Clients discuss 'divorce' & 'depression' with staff, boss provides counselling training

Clients discuss 'divorce' & 'depression' with staff, boss provides counselling training

Any role that is customer-facing and people-oriented can leave employees feeling emotionally exhausted.

Lending others a comforting ear can take its toll, leading to a phenomenon described as ‘compassion fatigue’ where the stress of others burdens the individual trying to help.

One profession that often lends itself to the ‘agony aunt’ role is hairdressing, which is why the manager of hair salon Vision Blonde is sending her employees on counselling courses.

Lauren MacKellin, Manager of the Melbourne-based salon, told Daily Mail Australia: “Everyday, my staff are taking on my clients' problems and each day is an emotional rollercoaster.

“When people are sitting in the hairdresser's chair for four or five hours, many of them just want to vent.”

MacKellin said that many of her staff members have provided advice to clients who have been through traumatic experiences such as depression and divorce, despite having no training to do so.

“It can be pretty full on,” she added. “Just recently I had a 50-year-old asking me for relationship advice. I thought how am I supposed to know?
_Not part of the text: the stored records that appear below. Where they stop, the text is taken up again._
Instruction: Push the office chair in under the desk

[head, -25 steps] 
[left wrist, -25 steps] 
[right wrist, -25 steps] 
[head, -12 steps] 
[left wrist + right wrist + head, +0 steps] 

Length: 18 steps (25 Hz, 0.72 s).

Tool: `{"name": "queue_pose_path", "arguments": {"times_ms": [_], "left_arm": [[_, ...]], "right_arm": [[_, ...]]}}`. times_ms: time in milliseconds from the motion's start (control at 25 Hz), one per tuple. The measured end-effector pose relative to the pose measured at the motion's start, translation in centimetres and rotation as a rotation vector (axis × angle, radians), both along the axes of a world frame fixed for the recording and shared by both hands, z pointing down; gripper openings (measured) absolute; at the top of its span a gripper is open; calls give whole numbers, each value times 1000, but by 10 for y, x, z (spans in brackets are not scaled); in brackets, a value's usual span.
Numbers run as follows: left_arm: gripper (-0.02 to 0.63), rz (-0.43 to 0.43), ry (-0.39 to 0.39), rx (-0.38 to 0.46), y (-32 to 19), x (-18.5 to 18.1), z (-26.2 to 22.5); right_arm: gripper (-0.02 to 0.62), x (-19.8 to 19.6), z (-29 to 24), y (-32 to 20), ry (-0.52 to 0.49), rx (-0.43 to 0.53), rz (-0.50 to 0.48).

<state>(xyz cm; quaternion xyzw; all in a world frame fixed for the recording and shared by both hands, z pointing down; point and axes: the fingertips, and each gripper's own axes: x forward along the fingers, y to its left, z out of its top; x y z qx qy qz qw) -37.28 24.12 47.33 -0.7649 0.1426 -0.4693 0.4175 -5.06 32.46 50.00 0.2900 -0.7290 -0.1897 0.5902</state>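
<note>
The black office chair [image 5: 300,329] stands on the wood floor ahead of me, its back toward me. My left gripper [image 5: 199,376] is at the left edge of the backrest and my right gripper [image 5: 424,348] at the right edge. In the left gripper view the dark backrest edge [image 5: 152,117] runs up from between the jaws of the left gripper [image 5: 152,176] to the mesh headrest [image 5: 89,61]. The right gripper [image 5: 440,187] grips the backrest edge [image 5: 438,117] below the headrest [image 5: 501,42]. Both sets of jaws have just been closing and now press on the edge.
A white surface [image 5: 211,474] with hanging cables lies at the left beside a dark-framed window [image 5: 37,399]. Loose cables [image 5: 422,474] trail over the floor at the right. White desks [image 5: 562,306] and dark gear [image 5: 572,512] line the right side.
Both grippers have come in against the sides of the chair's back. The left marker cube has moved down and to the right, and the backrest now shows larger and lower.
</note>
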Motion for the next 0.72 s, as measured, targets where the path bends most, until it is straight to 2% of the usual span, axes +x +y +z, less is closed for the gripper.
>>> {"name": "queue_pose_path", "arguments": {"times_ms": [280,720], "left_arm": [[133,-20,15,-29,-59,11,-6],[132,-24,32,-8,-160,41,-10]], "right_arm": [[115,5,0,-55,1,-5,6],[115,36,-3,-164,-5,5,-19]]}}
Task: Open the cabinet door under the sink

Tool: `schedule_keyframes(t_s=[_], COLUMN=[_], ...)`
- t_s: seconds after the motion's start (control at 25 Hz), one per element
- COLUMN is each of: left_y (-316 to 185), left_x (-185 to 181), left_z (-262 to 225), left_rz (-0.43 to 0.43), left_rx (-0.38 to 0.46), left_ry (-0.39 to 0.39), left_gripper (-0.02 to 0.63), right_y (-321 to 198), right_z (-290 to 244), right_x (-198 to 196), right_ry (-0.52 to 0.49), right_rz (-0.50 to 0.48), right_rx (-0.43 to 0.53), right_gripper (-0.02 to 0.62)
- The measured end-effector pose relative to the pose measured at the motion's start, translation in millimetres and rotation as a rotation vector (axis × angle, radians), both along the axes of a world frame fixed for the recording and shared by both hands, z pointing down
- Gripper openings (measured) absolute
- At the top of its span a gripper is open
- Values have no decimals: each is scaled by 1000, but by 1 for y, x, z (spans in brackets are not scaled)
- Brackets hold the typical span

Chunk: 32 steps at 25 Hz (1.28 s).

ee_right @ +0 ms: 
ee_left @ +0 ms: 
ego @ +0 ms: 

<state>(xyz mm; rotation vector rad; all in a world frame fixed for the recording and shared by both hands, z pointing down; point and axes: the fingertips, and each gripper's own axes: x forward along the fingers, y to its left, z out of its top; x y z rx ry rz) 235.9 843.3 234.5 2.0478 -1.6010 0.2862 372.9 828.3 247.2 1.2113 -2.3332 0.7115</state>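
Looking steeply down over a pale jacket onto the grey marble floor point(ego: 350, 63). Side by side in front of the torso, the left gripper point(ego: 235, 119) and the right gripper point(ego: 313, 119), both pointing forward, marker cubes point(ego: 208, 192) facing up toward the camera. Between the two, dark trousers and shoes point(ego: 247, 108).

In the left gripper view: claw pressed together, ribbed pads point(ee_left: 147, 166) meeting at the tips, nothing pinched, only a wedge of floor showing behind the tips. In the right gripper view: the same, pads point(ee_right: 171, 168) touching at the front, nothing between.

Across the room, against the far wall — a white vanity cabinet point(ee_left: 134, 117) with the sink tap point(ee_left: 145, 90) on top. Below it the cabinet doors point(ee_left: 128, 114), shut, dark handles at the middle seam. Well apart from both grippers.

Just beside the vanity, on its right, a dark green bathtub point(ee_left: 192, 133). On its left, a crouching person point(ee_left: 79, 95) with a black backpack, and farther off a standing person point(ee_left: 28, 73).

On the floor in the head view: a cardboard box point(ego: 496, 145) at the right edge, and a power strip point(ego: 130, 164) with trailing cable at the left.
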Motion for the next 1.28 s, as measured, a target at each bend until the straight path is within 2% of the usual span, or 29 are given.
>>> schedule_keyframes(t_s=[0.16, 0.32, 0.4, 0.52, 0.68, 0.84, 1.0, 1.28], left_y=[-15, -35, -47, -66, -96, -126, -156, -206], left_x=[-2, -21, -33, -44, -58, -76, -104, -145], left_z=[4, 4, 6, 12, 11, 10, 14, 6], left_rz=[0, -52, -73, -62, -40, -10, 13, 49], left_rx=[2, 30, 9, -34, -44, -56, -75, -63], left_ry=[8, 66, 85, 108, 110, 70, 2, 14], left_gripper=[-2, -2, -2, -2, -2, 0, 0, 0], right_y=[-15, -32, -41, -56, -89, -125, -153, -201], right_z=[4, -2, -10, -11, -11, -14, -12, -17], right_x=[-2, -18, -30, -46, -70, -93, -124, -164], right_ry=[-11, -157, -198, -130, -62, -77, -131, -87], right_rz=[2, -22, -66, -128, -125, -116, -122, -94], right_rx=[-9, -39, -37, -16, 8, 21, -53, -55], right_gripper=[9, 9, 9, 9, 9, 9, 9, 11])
“What my staff need is a hand in how to effectively help, to know how to nurture our clients’ emotional needs along with their own. At the end of the day, my employees are as important to my business as my clients. I need to look after the needs of both.”

Clinical psychologist Georgia Foster was asked to come in and help. She told the publication: “The best strategy is to find ways to ‘brush off’ clients’ problems by taking proper breaks where possible, going off-site or after work, and finding ways to break the state such as a big walk or an exercise class.”

Foster adds that ways to deal with emotional burdens from others include listening and avoiding judgment, putting a positive spin on the situation and finding funny things to talk about that break their emotional state.

This is not an isolated incident either.

Research from Bupa UK highlights that people are finding workplace pressures increasingly difficult to manage, with people comparing the stress of workplace demands, such as presenting at an important meeting (71%) or managing a project (65%), to buying a first house (69%) or getting married (66%).

HR needs to take a leaf out of MacKellin’s book and educate staff in ways to alleviate the pressures that burden them – inside and outside of work.